Posted by Deborah Pujoue on September 30, 2011

Study: Exercise May Make Antidepressants More Effective

If you think that antidepressants are the best way to cure you of your depression, a new study is urging you to think again. Dr. Madhukar H. Trivedi, a professor of psychiatry at the University of Texas Southwestern Medical Center in Dallas, believes that exercise may hold a cure for depression when combined with antidepressant medication.

Trivedi’s revelation came after he realized that a great deal of his patients that were suffering from severe depression said that they felt much happier after taking a walk. These same patients were also taking SSRI medications like Paxil and Effexor but found that the drugs on their own weren’t working fully. Clinically at least, these patients were still deemed “depressed.”

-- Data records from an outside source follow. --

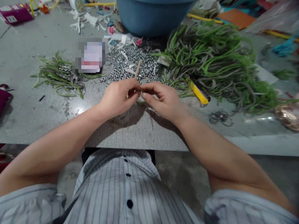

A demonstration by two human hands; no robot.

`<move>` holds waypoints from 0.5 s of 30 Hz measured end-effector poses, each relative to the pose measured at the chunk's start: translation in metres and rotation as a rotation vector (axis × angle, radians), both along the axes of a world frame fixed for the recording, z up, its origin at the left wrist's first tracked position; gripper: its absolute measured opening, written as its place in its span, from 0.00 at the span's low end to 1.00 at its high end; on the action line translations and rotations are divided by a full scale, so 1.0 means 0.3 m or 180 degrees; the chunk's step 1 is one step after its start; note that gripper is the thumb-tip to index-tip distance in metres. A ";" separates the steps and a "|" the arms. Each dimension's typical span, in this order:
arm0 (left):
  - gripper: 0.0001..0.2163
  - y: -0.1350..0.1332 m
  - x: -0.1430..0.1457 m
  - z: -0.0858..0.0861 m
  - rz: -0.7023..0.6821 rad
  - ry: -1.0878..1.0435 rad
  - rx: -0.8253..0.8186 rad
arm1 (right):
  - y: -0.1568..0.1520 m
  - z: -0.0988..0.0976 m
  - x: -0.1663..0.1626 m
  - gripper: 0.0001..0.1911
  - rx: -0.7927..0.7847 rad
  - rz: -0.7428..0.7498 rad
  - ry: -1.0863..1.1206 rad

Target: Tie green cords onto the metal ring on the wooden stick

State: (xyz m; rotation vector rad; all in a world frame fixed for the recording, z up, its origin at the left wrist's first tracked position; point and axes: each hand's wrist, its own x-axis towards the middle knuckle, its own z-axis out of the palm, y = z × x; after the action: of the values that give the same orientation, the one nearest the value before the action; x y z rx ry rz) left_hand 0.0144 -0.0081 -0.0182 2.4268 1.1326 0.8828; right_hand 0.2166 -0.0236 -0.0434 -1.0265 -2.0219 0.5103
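Over the table near its front edge, my left hand [121,97] and my right hand [162,101] meet fingertip to fingertip, both closed in a pinch. A thin green cord [140,102] shows between and just below the fingers; most of it is hidden by them. From behind my left hand's fingers a slim wooden stick [138,69] points up; whether the hand grips it I cannot tell. Just beyond the hands lie many small silver metal rings [119,67]. A large heap of green and grey cords [210,59] spreads to the right.
A smaller bundle of green cords [60,76] lies left, beside a blurred-out phone-like object [92,57]. Behind the rings stands a blue tub [155,17]. A yellow-handled cutter [198,91] rests against the big heap, with a dark wire tangle [219,117] nearer me.
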 end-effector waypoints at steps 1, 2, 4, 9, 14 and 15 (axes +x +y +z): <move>0.09 0.000 0.001 0.003 0.0001 -0.0038 -0.0067 | 0.002 0.000 0.002 0.23 0.0101 -0.0058 -0.0102; 0.09 -0.001 0.003 0.006 -0.0005 -0.0059 -0.0128 | 0.004 0.001 0.004 0.21 0.0189 -0.0110 -0.0185; 0.08 -0.003 0.004 0.013 -0.0027 -0.0052 -0.0237 | 0.005 0.002 0.006 0.18 0.0341 -0.0180 -0.0291; 0.09 0.000 0.000 0.020 -0.0053 0.0213 -0.0346 | 0.000 0.011 0.003 0.15 0.0560 -0.0098 -0.0366; 0.14 0.010 0.004 0.008 -0.0031 0.0431 -0.0296 | -0.008 0.020 -0.001 0.13 0.0488 -0.0066 -0.0463; 0.13 0.011 0.005 0.006 -0.0030 0.0410 -0.0271 | -0.008 0.021 -0.002 0.13 0.0478 -0.0066 -0.0449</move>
State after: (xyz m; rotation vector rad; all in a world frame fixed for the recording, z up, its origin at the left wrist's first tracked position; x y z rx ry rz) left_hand 0.0159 -0.0049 -0.0164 2.4464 1.1770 0.6694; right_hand 0.2162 -0.0260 -0.0371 -1.0146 -2.1356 0.2768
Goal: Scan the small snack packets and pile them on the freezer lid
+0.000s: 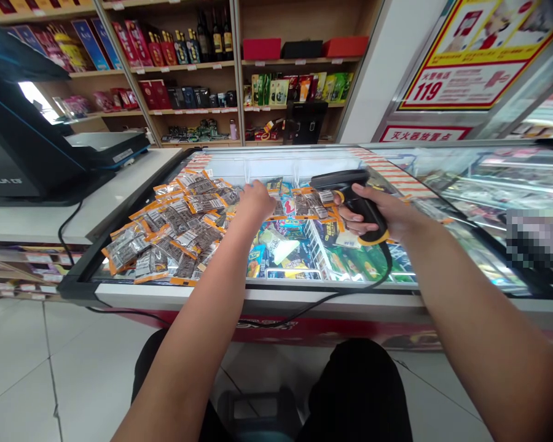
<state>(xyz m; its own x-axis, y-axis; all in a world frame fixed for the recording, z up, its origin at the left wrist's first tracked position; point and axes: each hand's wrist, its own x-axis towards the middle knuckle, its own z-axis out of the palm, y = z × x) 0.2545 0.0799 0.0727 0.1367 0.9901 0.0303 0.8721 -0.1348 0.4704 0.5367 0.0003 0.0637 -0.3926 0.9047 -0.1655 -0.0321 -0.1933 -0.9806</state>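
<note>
My right hand (391, 212) grips a black and yellow handheld barcode scanner (341, 179) by its handle, its head tilted toward the left over the freezer's glass top. Below the scanner lie a few small packets (309, 204) with orange edges and printed labels. Over on the left, my left hand (258, 199) is closed and reaches down at the right edge of a heaped pile of similar clear packets (179, 224). Its fingertips are hidden behind the hand, so what they hold cannot be seen.
The chest freezer (295, 296) holds bagged goods (281, 245) under its glass. The scanner's cable (322, 301) droops along its front edge. A checkout machine (23, 141) stands on the white counter (32, 215) at left. Stocked shelves (188, 64) line the back.
</note>
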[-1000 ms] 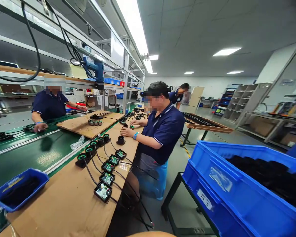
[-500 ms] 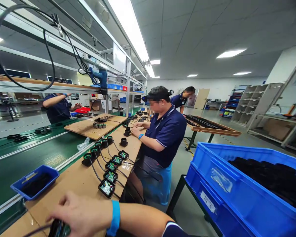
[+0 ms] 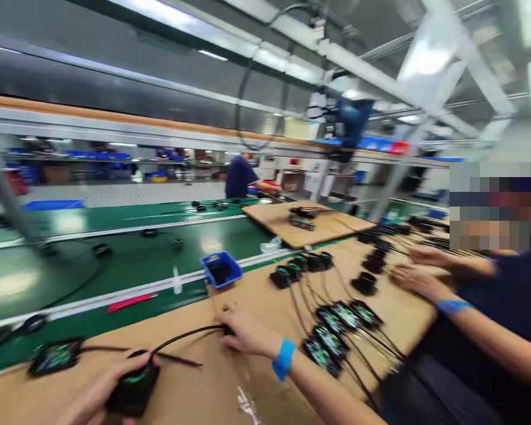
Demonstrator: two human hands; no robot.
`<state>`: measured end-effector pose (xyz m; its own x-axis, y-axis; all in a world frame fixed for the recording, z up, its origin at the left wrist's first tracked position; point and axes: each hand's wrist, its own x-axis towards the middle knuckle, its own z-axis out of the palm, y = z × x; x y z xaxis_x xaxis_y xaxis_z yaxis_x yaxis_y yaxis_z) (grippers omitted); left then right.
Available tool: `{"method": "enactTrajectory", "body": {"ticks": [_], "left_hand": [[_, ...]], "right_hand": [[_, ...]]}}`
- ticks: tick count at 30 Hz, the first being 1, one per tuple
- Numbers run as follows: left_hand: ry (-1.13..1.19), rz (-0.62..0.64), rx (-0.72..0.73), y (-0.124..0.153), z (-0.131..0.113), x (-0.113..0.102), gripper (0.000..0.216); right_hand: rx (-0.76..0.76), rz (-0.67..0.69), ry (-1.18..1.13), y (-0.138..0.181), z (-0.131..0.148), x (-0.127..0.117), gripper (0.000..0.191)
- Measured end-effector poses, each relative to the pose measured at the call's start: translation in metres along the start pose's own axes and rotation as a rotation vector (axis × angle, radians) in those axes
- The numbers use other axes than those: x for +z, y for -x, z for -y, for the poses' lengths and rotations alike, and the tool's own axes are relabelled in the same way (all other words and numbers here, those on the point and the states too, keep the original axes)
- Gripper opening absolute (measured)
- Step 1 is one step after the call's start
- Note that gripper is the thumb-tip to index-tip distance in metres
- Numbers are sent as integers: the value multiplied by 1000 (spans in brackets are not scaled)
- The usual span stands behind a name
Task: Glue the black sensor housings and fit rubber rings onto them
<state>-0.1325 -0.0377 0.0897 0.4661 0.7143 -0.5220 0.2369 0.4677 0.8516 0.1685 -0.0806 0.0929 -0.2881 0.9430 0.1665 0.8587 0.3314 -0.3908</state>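
Observation:
My left hand (image 3: pixel 108 386), at the lower left, grips a black round housing (image 3: pixel 135 386) with a green circuit board showing inside. A black cable (image 3: pixel 183 335) arches from this housing to my right hand (image 3: pixel 248 332). My right hand, with a blue wristband, is closed round the cable's far end, where a small dark part shows; the fingers hide most of it. Left of my left hand lies an open black box with a circuit board (image 3: pixel 55 356). Several wired boxes with boards (image 3: pixel 330 339) and round housings (image 3: pixel 294 268) stand right of my right hand.
A blue bin (image 3: pixel 221 270) with black parts stands at the cardboard's (image 3: pixel 181 389) back edge. A red tool (image 3: pixel 130 303) lies on the green belt (image 3: pixel 203 236). A co-worker's hands (image 3: pixel 418 274) work at the right. A blue power tool (image 3: pixel 351 121) hangs overhead.
The view has swung left and is blurred. My left hand has come into view with the round housing. My right hand now appears mid-picture, at the cable's end.

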Motion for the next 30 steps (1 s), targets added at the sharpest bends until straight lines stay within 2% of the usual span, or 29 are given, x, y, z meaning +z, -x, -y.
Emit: {"method": "enactTrajectory", "body": {"ticks": [2, 5, 10, 12, 14, 17, 22, 26, 30], "left_hand": [[29, 25, 11, 0, 4, -6, 76], [73, 25, 37, -5, 4, -4, 76], [97, 56, 127, -2, 4, -4, 80], [53, 74, 205, 1, 4, -7, 77], [-8, 63, 293, 4, 4, -9, 68], [-91, 8, 397, 5, 5, -8, 58], [-251, -94, 514, 10, 9, -2, 59], [-452, -137, 598, 15, 9, 1, 61], [-553, -208, 648, 18, 8, 6, 62]], "right_hand": [[-14, -26, -81, -22, -6, 2, 27], [21, -76, -181, -74, -13, 10, 23], [183, -103, -361, -158, -19, 48, 32], [224, -111, -448, -175, -19, 61, 28], [234, -131, -543, -180, -17, 66, 25], [215, -181, -717, -162, -7, 56, 28], [200, -189, -1036, -89, 27, 22, 47], [341, -162, -1361, -33, 49, 14, 33], [498, -157, -1534, -7, 53, 25, 33]]}}
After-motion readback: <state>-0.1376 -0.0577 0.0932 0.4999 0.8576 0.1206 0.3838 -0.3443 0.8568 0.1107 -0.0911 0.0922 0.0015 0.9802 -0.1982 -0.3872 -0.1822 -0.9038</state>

It is at this point that Trivedi and his colleagues started wondering if they should start adding a “dose” of exercise to their patients’ antidepressant regimen to help increase their chances of getting better. When treating depression, doctors often combine treatments (adding antipsychotic and lithium meds etc.), but with increased side effects risks associated with depression medications such as birth defects and aggressive behavior, exercise is a safer addition.

While studies have shown that secondary drug treatments like those mentioned above do help as many as 20 to 30 percent more depressed patients improve, the risks don’t necessarily outweigh the benefits. This is why Trivedi and his colleagues decided to conduct a study on adding exercise to the antidepressant treatment. They conducted their study with 126 depressed people who were currently taking SSRI medications like Paxil for at least two months, and who didn’t exercise.

The patients were divided into two groups; one added 10 minutes of aerobic exercise to their drug regimen a day and the other group did more vigorous workouts for 15 minutes a day. They did this for four months while the patients also took antidepressants. The doctors learned that 29.5 percent of the patients had a remission of their depression symptoms. This result, Trivedi said, “is a very robust result — I think that our results indicate that exercise is a very valid treatment option” for the patients that haven’t benefitted from taking the SSRIs alone.

The results of the study were published recently in The Journal of Clinical Psychiatry, so not only can you help combat your depression, you can also get in better shape in the process. Now that’s a benefit.